5 minute read
Did You Know?
Whether you are looking to impress your colleagues or just want to learn more about the law, LCW has your back! Use and share these fun legal facts about various topics in public safety.
• The Modesto Police Department may soon have a single-engine GippsAero GA8 plane to serve as a “police car in the sky” and would respond to the same calls for service as patrol officers on the ground. The plane would help the department respond faster to calls on reckless drivers or burglaries, because it would be equipped with a high-tech camera that would allow them to maintain sight of such individuals more easily than when responding from the ground.
• Assembly Bill 2799 added Evidence Code Section 352.2, which requires trial judges to consider specific factors before admitting evidence of a form of creative expression in a criminal proceeding. The law has been used to overturn a murder conviction that was based almost entirely on a rap music video.
• The Los Angeles County Sheriff’s Department deployed seven members of its search-and-rescue program to Turkey to assist with the aftermath of the 7.8 magnitude earthquake that hit Turkey and Northern Syria in February 2023.
California Prison System Ordered To Remediate ADA Violations As To Prisoners With Disabilities.

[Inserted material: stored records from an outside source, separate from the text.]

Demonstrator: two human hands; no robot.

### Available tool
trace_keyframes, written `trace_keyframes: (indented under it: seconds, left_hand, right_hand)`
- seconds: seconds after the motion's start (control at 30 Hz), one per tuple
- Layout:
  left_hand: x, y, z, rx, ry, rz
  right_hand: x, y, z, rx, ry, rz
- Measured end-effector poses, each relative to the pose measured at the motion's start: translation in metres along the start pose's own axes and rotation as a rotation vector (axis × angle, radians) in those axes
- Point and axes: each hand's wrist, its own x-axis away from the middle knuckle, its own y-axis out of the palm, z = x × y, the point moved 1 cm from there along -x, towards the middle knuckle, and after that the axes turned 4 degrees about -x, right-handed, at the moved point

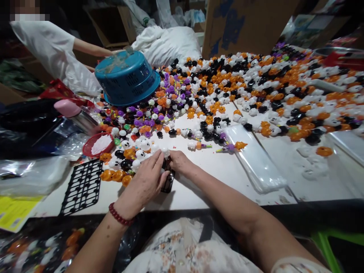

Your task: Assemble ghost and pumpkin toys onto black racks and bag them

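My left hand (pixel 148 176), with a dark red bead bracelet at its wrist, lies over white ghost pieces and the left part of a small black rack (pixel 168 182). Its fingers are stretched forward, close together, with the thumb apart. My right hand (pixel 179 163) is at the rack's far right side, fingers bent in; what they grip is hidden. White, black and orange toy pieces (pixel 141 154) sit in rows left of my hands, with orange pumpkins (pixel 116 175) nearest. An unfilled black grid rack (pixel 82 186) lies further left.
A person in white holds a blue basket (pixel 127 77) at the back left. Loose toys (pixel 227 77) cover the back and right. Clear plastic bags (pixel 254 159) lie at right, a red dish (pixel 98 145) and a pink-capped bottle (pixel 76 115) at left. The table edge (pixel 196 207) is near me.
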Motion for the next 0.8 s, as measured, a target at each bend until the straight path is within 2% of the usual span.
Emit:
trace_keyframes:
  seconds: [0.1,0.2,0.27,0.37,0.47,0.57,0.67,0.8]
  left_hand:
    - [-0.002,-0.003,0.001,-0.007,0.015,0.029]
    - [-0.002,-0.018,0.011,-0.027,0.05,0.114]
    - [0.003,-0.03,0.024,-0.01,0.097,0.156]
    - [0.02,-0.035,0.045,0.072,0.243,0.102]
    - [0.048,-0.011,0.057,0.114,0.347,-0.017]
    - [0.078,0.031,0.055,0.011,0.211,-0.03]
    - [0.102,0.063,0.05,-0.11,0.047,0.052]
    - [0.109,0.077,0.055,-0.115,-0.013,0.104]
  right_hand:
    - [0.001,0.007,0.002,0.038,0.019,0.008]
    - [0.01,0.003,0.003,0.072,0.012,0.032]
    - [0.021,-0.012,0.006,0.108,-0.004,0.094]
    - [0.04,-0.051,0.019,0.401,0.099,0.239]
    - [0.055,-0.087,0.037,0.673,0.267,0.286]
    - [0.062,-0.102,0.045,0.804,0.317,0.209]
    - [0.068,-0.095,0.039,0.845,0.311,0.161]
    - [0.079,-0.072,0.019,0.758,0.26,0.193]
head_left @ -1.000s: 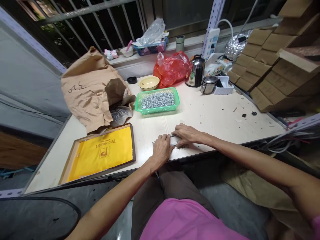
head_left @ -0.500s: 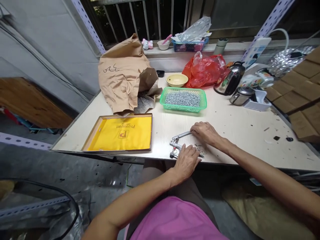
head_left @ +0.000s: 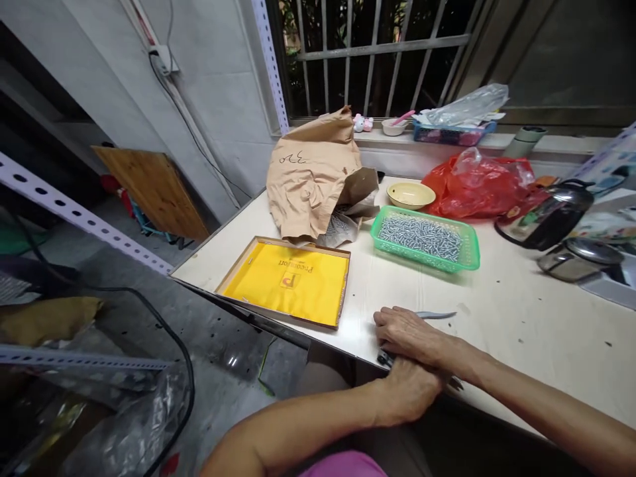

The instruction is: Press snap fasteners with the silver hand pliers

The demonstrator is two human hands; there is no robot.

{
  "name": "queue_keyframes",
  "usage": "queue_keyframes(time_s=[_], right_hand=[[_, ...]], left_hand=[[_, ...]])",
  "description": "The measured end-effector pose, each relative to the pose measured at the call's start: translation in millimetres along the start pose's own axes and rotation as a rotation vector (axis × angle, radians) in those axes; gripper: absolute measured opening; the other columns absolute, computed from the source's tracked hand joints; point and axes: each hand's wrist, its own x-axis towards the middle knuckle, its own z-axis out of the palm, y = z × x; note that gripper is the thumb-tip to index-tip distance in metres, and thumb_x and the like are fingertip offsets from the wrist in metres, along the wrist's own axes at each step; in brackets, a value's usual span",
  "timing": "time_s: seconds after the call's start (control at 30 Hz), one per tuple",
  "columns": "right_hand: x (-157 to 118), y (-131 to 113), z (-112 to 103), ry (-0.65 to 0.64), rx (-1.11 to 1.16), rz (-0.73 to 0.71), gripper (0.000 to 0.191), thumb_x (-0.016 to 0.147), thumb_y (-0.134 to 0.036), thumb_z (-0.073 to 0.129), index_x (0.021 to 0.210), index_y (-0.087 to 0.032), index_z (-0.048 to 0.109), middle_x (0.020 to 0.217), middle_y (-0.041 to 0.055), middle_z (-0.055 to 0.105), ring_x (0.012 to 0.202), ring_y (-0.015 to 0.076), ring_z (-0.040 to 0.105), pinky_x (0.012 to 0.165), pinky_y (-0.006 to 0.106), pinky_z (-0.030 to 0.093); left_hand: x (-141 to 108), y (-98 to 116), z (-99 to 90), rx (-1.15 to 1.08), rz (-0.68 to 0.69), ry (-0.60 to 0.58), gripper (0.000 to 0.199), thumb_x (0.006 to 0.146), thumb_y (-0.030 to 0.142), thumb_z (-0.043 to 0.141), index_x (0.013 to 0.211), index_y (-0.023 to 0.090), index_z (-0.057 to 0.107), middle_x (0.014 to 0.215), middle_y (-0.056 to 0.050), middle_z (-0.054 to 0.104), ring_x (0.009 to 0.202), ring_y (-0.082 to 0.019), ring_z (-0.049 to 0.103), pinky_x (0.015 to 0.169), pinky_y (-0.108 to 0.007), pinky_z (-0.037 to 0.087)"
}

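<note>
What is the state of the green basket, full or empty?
Not empty: small silver metal pieces cover most of the bottom of the green basket, lying in a layer, with only its edges showing bare.

Barred window [head_left: 377, 48], pale wall [head_left: 209, 99], concrete floor [head_left: 223, 391], slotted steel rail [head_left: 74, 212]
</note>
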Motion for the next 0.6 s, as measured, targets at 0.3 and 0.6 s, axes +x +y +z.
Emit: queue_keyframes(time_s=[0.3, 0.6], right_hand=[[5, 28, -61, 0.467, 0.315, 0.247, 0.016, 0.083, -0.033, 0.051, 0.080, -0.022, 0.062, 0.072, 0.0019, 0.064, 0.057, 0.0131, 0.054, 0.057, 0.027, 0.041], [-13, 95, -98, 0.646, 0.014, 0.551, 0.038, 0.085, -0.046, 0.053, 0.108, -0.017, 0.060, 0.092, 0.0122, 0.066, 0.076, 0.0216, 0.060, 0.064, 0.033, 0.043]], left_hand=[[-14, 14, -32.1, 0.098, 0.105, 0.156, 0.021, 0.084, 0.016, 0.050, 0.103, 0.016, 0.059, 0.106, -0.014, 0.064, 0.111, -0.026, 0.054, 0.092, -0.039, 0.046], [-99, -19, -115.5, 0.158, -0.273, 0.430, 0.029, 0.090, 0.025, 0.050, 0.118, 0.021, 0.055, 0.124, -0.011, 0.058, 0.127, -0.026, 0.044, 0.104, -0.046, 0.042]])
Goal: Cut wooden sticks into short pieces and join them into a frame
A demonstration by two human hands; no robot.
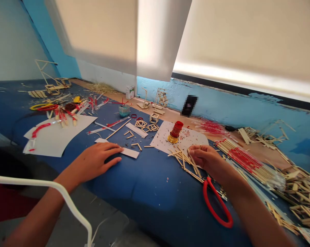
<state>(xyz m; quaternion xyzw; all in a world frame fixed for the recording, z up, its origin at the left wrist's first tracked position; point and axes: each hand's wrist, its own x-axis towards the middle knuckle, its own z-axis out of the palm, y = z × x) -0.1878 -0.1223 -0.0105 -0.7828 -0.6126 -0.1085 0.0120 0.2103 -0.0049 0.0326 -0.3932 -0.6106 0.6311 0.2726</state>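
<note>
My left hand (100, 158) lies palm down with its fingers stretched out, fingertips touching a white paper strip (131, 153). Pinched between the thumb and fingers of my right hand (205, 157) is a thin wooden stick (191, 158), above a loose pile of similar sticks (182, 158). Just beyond, a red candle (177, 128) stands in a gold holder (173, 139) on a white sheet (158, 139) dotted with dark crumbs. Short stick pieces joined at an angle (136, 146) and small stick frames (141, 124) sit between the hands. Red-handled scissors (218, 206) rest below my right wrist.
At the back stands a glass jar (124, 110) of bluish liquid. Bundled sticks in red-printed wrapping (243, 157) and heaped stick frames (302, 192) fill the right side. Paper (67, 135), wrappers and a taller stick structure (45, 73) occupy the left. A white bar (64, 199) crosses the lower left.
</note>
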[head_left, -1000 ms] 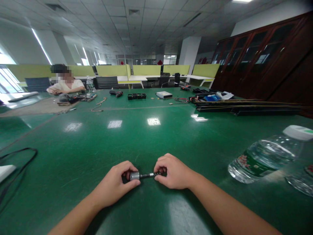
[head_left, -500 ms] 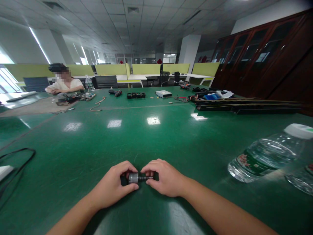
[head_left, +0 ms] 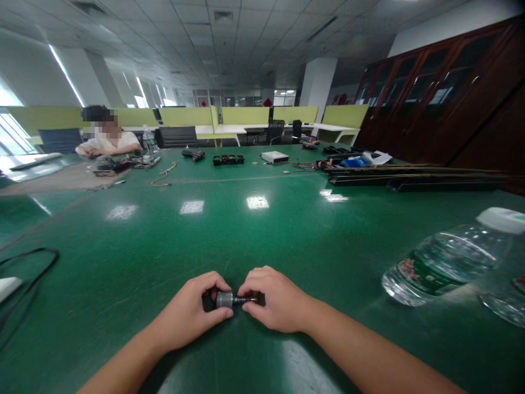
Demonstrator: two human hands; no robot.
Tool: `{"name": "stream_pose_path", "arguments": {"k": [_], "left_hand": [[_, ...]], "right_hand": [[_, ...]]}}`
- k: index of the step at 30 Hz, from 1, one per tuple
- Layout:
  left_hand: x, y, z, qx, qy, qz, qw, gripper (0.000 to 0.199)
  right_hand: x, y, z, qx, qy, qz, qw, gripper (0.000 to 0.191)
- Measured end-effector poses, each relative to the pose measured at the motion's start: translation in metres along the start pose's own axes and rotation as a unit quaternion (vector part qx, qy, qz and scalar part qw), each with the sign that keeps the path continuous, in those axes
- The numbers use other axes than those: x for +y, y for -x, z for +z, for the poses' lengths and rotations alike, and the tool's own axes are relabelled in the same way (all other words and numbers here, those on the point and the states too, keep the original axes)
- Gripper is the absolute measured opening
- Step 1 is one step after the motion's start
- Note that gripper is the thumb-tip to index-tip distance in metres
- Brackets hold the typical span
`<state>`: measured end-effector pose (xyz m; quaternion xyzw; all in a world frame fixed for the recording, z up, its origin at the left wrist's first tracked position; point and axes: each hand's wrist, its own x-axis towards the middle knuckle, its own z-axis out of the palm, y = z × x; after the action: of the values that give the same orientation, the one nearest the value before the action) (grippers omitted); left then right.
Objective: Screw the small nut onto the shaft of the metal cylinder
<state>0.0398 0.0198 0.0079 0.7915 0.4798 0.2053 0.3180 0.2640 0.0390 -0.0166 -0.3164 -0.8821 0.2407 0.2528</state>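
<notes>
A small silver electric motor (head_left: 224, 299) lies on its side low over the green table, its thin threaded shaft (head_left: 241, 300) pointing right. My left hand (head_left: 192, 309) is closed round the motor body, thumb on the near side and fingers on the far side; its back end is partly hidden in the palm. Round the shaft, my right hand (head_left: 275, 300) is curled, with thumb and forefinger on either side of it. A narrow gap shows beside the shaft, and exact contact there is hard to make out.
A large water bottle (head_left: 447, 265) lies tilted at right, beside another partly seen bottle (head_left: 506, 301). A black cable (head_left: 45, 257) is at left. Farther back are a power drill (head_left: 193, 155), a black part (head_left: 228, 160), a white box (head_left: 274, 157), dark rails (head_left: 369, 178) and a seated person (head_left: 109, 139).
My right hand has shifted very slightly, its fingertips moving a little along the shaft. The shaft's visible surface looks different. My left hand stays nearly still on the motor.
</notes>
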Motion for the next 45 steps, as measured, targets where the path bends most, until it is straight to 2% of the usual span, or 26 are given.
{"name": "stream_pose_path", "arguments": {"k": [15,45], "left_hand": [[0.003,-0.001,0.001,-0.002,-0.005,-0.003,1.000,0.015],[0.001,0.002,0.000,-0.005,-0.006,0.000,1.000,0.016]], "right_hand": [[-0.001,-0.004,0.006,0.006,0.026,-0.011,1.000,0.013],[0.004,0.002,-0.007,0.005,0.026,-0.003,1.000,0.012]]}}
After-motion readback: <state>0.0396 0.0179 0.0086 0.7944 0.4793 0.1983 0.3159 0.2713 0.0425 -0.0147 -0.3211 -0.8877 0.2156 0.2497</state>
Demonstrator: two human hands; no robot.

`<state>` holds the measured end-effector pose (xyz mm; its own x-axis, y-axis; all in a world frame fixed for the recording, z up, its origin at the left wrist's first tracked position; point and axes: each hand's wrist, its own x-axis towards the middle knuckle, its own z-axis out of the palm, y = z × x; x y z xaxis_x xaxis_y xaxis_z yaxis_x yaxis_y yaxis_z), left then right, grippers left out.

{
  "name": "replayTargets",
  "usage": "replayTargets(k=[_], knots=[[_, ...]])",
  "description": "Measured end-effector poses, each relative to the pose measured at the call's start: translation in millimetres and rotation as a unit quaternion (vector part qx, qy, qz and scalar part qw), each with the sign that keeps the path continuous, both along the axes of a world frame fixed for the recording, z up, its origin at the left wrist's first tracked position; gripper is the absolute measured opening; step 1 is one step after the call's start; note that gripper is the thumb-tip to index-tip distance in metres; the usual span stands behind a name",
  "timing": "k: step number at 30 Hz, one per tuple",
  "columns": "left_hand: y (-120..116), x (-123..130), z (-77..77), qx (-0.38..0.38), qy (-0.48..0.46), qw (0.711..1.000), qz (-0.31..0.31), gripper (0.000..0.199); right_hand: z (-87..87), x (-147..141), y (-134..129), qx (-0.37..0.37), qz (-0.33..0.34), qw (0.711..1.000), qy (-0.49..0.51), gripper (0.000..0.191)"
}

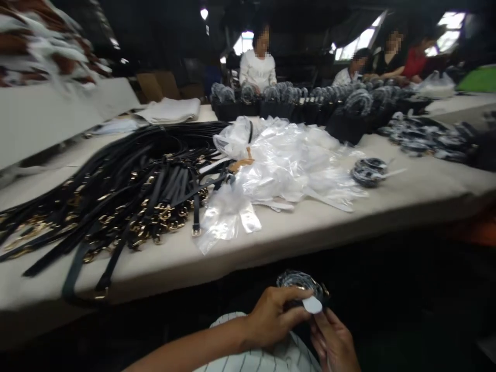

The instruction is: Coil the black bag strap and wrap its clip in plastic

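Low in the view, below the table edge, I hold a tightly coiled dark belt (300,285) wrapped in clear plastic. My left hand (271,318) comes in from the lower left, with its fingers curled over the coil. My right hand (333,342) sits just below and to the right, its fingertips against the underside of the coil. A white rounded tab (312,305) sticks out between my hands. Part of the coil is hidden behind my fingers.
A long cream table (271,243) stands ahead, bearing a heap of black belts with gold buckles (127,199), clear plastic bags (279,165), and a wrapped belt coil (369,172). Black boxes of coils (349,126) line its far side. Several co-workers (258,64) sit beyond.
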<state>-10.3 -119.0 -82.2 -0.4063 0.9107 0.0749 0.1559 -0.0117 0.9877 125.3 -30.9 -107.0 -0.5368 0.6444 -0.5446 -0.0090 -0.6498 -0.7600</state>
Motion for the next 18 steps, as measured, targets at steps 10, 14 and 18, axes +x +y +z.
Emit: replayTargets(k=[10, 14, 18], knots=[[12, 11, -27.9, -0.175, -0.174, 0.968, -0.041, 0.047, -7.7, 16, -6, 0.059, -0.048, 0.997, -0.022, 0.047], [11, 9, -25.1, -0.205, -0.106, 0.973, -0.022, 0.051, -4.0, 28, -16, 0.098, -0.031, 0.994, -0.039, 0.04], [10, 11, -23.4, -0.21, -0.097, 0.973, -0.013, 0.052, 5.9, 31, -27, 0.201, -0.043, 0.973, -0.101, 0.033]])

In 1994, a class of California prisoners known as the “Armstrong class” sued the California Department of Corrections and Rehabilitation (CDCR) and the Governor alleging widespread violations of the Americans with Disabilities Act (ADA) and the Rehabilitation Act (RA). They claimed the prison staff discriminated against them based on disability, and failed to offer them reasonable accommodations. The district court held that the correctional officers’ treatment of disabled prisoners violated the ADA/ RA and ordered the CDCR to produce a plan describing how it would remedy the violations.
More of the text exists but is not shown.